■ Brief ■
Using the data beneath, show every line that includes the word "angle".

■ The records ■
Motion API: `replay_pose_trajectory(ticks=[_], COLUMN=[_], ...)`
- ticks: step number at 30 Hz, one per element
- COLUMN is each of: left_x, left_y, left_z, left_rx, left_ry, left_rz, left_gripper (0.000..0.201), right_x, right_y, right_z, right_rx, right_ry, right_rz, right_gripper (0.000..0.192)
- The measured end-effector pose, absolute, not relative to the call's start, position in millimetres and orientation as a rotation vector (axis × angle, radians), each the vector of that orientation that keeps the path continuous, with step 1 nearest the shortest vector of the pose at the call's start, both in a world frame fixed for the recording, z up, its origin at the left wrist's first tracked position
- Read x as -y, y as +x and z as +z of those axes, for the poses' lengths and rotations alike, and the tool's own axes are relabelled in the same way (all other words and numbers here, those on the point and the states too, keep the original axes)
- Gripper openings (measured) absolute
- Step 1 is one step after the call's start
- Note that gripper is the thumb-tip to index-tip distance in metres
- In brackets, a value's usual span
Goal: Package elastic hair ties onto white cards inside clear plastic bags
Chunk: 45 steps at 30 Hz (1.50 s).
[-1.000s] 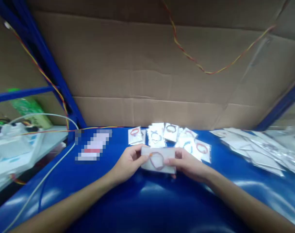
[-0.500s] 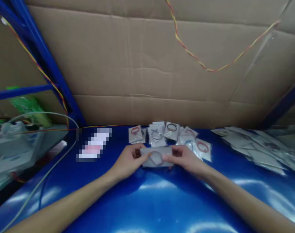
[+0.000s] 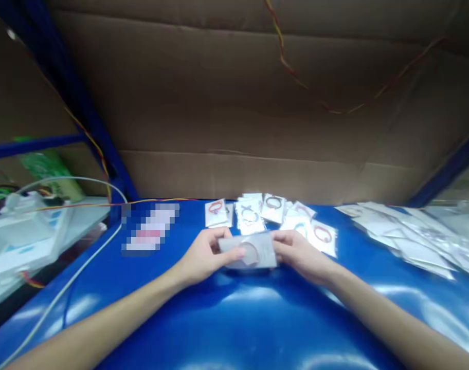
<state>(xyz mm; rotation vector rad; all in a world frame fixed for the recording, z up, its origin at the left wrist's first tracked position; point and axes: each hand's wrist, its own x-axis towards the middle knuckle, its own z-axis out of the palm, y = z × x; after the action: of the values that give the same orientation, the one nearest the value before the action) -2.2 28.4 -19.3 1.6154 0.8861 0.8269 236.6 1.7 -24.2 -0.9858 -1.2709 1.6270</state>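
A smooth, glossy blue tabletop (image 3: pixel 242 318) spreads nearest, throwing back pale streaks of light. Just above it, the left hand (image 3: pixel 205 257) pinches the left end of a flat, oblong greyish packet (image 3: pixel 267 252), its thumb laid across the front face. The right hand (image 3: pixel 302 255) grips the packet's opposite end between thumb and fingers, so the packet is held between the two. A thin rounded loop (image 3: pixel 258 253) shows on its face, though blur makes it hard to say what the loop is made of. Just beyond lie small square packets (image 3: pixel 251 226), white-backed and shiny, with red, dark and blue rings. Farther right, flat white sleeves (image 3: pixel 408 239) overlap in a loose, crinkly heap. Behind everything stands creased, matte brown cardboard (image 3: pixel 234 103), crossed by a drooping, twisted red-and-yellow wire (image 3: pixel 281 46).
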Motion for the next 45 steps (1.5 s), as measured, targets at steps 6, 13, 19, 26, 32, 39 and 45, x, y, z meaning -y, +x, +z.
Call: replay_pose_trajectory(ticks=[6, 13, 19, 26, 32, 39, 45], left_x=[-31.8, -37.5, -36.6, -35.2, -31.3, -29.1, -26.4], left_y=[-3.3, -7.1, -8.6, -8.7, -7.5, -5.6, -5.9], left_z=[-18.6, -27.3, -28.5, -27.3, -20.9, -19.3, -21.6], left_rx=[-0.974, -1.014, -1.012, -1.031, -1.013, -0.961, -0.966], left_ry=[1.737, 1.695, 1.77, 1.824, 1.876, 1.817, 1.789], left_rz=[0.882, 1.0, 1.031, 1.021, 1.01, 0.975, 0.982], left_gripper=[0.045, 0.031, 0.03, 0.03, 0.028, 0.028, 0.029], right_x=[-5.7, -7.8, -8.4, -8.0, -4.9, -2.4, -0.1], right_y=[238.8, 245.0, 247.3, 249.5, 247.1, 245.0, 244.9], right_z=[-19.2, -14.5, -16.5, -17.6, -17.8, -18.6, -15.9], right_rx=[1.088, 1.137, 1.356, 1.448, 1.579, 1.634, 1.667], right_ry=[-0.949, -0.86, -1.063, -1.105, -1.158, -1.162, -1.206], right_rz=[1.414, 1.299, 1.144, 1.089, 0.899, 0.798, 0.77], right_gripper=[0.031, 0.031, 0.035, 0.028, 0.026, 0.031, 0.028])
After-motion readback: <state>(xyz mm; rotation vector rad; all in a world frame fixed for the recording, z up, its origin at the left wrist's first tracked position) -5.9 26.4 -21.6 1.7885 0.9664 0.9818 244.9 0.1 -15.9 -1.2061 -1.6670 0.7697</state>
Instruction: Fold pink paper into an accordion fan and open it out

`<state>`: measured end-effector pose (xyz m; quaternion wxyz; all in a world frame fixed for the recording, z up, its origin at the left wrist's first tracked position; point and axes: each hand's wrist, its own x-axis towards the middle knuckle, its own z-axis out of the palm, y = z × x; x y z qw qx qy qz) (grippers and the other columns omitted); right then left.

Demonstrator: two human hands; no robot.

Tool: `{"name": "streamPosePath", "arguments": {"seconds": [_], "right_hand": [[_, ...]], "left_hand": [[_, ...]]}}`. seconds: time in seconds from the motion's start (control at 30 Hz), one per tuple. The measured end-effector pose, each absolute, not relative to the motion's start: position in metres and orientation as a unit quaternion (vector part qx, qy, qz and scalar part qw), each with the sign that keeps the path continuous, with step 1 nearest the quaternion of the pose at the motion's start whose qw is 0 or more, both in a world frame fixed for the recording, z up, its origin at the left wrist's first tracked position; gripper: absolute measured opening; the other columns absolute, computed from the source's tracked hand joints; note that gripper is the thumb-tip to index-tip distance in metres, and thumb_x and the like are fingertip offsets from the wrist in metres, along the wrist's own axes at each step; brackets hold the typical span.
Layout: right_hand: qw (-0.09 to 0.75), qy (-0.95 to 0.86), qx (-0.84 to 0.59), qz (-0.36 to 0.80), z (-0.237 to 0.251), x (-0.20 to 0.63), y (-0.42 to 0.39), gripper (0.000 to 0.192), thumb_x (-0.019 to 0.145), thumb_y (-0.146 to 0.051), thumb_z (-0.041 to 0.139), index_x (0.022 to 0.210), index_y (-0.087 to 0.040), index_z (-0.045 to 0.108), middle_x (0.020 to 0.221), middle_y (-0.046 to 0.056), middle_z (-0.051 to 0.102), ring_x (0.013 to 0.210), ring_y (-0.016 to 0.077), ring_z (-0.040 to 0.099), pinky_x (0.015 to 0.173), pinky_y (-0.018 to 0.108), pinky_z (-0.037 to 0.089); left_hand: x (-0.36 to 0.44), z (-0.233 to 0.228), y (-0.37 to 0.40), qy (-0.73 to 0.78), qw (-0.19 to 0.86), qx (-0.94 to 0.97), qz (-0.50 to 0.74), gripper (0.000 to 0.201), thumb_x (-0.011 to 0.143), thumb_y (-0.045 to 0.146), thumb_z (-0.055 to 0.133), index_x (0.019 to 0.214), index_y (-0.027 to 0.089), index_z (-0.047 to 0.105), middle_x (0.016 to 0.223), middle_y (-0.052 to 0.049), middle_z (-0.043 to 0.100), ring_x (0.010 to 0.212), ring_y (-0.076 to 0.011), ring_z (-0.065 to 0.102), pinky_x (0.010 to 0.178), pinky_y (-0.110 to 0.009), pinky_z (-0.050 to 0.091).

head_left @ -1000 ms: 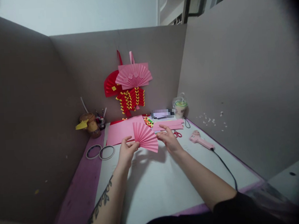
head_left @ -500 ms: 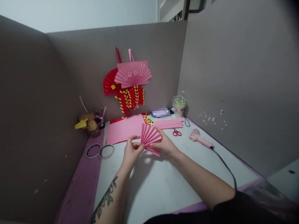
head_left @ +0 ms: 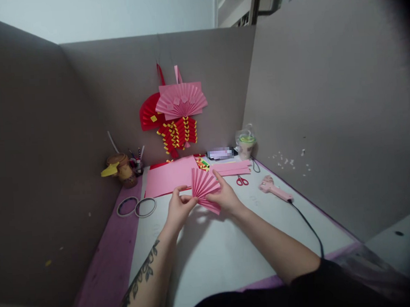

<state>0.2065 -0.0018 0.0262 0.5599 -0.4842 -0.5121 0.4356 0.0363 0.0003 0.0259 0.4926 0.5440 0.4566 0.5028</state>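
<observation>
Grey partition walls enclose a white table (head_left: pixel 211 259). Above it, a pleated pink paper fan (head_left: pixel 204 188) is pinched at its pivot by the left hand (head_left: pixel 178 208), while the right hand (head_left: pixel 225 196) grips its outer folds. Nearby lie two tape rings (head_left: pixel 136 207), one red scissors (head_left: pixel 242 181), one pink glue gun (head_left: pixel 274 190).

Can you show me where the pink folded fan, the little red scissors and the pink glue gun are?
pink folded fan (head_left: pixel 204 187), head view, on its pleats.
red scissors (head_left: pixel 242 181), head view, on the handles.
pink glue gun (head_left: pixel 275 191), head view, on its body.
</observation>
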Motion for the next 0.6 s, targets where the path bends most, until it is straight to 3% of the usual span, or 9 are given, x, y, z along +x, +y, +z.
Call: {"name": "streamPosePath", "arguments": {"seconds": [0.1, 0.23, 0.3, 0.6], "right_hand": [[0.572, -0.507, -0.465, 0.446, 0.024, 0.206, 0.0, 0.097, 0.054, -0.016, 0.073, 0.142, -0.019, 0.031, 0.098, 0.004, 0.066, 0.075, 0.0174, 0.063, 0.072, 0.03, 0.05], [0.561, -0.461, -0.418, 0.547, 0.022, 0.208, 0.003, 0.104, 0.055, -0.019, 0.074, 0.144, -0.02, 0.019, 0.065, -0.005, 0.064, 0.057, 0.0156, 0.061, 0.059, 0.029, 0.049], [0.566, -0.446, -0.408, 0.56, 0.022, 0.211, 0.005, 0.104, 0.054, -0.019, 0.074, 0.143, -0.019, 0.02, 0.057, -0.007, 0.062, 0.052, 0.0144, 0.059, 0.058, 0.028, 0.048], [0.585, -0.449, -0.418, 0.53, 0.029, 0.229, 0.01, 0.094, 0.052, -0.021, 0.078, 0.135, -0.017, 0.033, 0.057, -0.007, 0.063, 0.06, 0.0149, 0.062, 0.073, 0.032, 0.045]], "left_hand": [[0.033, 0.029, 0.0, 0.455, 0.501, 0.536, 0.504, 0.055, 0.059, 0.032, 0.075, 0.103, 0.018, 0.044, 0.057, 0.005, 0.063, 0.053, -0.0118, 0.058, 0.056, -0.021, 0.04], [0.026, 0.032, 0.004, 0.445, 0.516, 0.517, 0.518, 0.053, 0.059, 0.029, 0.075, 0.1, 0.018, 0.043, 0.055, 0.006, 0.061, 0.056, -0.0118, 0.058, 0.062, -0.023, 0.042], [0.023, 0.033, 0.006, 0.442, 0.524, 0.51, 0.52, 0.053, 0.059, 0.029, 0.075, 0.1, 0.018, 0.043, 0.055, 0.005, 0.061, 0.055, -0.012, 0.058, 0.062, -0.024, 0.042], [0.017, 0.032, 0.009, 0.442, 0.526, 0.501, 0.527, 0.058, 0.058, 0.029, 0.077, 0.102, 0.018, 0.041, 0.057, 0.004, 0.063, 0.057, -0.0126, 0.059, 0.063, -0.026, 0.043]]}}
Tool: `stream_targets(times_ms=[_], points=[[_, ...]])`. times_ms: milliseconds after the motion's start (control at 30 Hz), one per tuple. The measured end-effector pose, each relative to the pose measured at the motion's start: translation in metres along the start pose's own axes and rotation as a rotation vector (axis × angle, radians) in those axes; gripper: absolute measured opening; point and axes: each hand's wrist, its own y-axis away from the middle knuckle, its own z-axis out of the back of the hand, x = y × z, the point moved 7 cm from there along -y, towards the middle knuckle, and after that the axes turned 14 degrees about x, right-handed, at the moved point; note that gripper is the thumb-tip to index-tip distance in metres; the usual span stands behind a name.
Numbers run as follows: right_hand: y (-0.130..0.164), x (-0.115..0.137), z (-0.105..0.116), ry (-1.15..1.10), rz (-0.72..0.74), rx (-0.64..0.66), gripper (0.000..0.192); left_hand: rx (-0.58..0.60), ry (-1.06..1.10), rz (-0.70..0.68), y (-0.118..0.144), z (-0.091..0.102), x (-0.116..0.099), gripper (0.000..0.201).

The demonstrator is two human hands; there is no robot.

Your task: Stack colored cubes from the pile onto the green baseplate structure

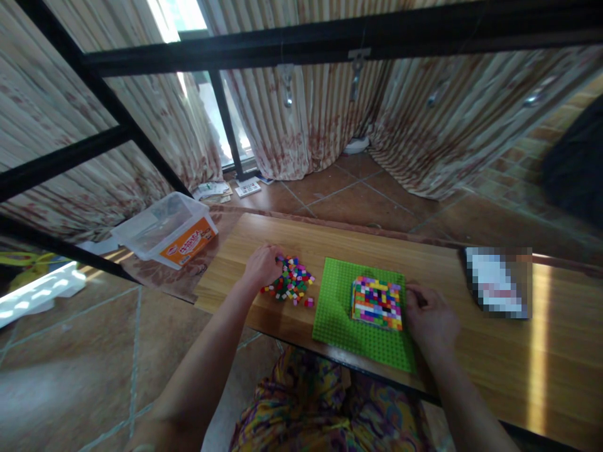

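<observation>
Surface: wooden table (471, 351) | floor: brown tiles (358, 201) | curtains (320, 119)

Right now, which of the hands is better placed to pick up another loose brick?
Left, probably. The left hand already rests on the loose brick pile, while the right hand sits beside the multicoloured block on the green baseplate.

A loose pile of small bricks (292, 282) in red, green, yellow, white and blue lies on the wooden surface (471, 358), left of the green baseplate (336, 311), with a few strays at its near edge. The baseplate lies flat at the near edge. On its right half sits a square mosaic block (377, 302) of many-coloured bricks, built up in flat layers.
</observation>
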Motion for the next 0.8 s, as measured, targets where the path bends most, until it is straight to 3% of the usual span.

■ Reply ■
- The measured end-effector pose, absolute, not relative to the call's start, position in millimetres and orientation as a rotation vector (axis × angle, radians), each the vector of that orientation that keeps the path continuous, with step 1 nearest the shortest vector of the pose at the call's start, both in a world frame fixed for the recording, z up, its origin at the left wrist's first tracked position
Tool: `stream_targets(times_ms=[_], points=[[_, ...]])`. times_ms: milliseconds after the motion's start (control at 30 Hz), one per tuple. The measured end-effector pose, each relative to the pose measured at the motion's start: translation in metres along the start pose's own axes and rotation as a rotation vector (axis × angle, radians) in those axes; gripper: absolute measured opening; point and axes: each hand's wrist, its own y-axis away from the middle knuckle, its own z-axis out of the back of the hand, x = y × z, the point moved 7 cm from there along -y, towards the middle knuckle, and after that the axes turned 14 degrees about x, right-handed, at the moved point; note that gripper is the thumb-tip to index-tip distance in metres; the usual span stands behind a name.

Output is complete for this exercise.